Goal of the exercise » All lines of the entries with "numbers" in them must be listed.

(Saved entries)
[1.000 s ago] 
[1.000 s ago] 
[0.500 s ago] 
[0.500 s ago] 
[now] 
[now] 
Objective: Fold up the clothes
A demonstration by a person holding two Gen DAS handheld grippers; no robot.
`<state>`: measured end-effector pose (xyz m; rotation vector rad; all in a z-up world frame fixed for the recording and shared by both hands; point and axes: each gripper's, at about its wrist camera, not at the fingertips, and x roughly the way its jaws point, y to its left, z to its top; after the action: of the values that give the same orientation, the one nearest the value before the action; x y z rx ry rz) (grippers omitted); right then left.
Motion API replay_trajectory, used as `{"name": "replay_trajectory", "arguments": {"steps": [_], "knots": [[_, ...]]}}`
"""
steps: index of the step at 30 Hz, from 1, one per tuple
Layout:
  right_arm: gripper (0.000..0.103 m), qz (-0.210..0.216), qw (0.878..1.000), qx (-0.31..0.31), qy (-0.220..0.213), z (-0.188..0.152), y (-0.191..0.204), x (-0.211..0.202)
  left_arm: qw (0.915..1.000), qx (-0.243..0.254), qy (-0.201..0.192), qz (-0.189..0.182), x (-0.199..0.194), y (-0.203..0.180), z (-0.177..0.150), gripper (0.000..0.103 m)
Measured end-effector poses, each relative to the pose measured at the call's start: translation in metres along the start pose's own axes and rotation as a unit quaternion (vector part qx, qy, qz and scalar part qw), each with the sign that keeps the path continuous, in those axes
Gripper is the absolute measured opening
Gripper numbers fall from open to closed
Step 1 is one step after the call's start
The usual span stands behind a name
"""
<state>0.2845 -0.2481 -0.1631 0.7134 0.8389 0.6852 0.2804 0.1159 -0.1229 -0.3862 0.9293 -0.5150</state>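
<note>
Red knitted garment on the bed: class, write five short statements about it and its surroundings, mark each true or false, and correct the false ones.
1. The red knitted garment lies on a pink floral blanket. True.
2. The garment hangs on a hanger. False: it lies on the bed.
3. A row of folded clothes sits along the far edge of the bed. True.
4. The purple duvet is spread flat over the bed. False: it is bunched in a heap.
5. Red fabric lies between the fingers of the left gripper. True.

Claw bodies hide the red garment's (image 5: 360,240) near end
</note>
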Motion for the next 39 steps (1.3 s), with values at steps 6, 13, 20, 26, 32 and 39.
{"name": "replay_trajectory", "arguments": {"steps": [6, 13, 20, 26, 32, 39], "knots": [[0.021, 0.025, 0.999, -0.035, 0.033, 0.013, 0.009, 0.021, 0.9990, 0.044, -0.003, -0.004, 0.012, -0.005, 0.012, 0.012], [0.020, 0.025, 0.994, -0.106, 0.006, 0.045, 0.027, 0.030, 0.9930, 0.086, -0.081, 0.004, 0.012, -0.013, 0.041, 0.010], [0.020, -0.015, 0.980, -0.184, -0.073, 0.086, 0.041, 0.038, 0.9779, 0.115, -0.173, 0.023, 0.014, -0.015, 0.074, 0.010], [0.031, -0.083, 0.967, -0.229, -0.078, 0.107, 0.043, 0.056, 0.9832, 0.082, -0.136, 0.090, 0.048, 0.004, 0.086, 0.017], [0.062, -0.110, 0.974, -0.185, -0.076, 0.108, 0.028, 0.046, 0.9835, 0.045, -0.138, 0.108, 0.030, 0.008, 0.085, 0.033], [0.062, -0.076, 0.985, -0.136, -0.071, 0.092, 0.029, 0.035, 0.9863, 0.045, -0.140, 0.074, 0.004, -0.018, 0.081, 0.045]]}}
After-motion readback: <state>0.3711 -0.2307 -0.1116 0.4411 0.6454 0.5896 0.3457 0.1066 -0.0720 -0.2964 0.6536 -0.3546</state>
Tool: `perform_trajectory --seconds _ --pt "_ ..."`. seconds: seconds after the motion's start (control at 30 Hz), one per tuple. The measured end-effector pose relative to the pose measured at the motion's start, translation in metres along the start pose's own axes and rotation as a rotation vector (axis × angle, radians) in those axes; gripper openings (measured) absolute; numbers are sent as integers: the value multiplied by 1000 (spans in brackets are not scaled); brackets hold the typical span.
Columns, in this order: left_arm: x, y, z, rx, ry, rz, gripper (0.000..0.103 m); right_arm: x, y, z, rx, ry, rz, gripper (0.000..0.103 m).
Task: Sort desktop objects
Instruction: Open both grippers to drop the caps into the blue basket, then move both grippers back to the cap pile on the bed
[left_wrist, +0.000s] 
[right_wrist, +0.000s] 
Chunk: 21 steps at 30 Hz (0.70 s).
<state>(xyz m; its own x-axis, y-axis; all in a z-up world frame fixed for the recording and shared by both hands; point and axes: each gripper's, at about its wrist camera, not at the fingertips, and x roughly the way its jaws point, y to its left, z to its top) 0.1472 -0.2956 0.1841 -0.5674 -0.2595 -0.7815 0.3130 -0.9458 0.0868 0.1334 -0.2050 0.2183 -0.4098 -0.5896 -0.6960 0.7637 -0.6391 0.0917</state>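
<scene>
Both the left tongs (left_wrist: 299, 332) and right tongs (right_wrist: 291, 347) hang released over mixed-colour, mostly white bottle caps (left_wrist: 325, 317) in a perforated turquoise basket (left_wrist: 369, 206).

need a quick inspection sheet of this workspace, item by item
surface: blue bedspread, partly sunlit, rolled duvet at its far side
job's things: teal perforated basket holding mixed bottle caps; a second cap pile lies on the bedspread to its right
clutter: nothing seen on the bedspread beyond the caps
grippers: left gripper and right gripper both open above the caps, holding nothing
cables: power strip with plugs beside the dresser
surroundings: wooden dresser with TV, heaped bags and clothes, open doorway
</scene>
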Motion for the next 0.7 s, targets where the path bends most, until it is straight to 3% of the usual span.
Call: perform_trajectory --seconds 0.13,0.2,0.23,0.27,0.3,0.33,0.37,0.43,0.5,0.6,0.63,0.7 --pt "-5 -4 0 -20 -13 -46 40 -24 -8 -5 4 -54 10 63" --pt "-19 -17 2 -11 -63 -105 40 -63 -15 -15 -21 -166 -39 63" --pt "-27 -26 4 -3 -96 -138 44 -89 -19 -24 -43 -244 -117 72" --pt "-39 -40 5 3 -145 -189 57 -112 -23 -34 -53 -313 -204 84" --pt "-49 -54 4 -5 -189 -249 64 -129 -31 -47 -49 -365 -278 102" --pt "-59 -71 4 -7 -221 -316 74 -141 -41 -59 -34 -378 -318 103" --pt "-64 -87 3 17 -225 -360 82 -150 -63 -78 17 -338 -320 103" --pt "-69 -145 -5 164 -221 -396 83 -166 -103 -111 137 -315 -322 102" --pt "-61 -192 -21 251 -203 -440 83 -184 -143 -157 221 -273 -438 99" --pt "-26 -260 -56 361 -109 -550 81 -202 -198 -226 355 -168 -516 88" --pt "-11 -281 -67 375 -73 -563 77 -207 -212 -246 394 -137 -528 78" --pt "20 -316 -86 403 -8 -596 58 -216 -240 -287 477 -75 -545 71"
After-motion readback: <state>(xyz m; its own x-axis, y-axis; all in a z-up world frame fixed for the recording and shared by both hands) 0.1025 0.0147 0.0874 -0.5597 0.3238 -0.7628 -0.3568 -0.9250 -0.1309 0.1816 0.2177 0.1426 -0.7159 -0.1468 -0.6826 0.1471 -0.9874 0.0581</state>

Task response »
Gripper numbers fall from open to closed
Tool: `perform_trajectory --seconds _ --pt "_ ..."`. seconds: seconds after the motion's start (control at 30 Hz), one per tuple. The measured end-effector pose relative to the pose measured at the motion's start, translation in metres along the start pose's own axes and rotation as a rotation vector (axis × angle, radians) in those axes; gripper openings (measured) absolute; numbers are sent as integers: the value multiplied by 1000 (spans in brackets are not scaled); brackets hold the typical span.

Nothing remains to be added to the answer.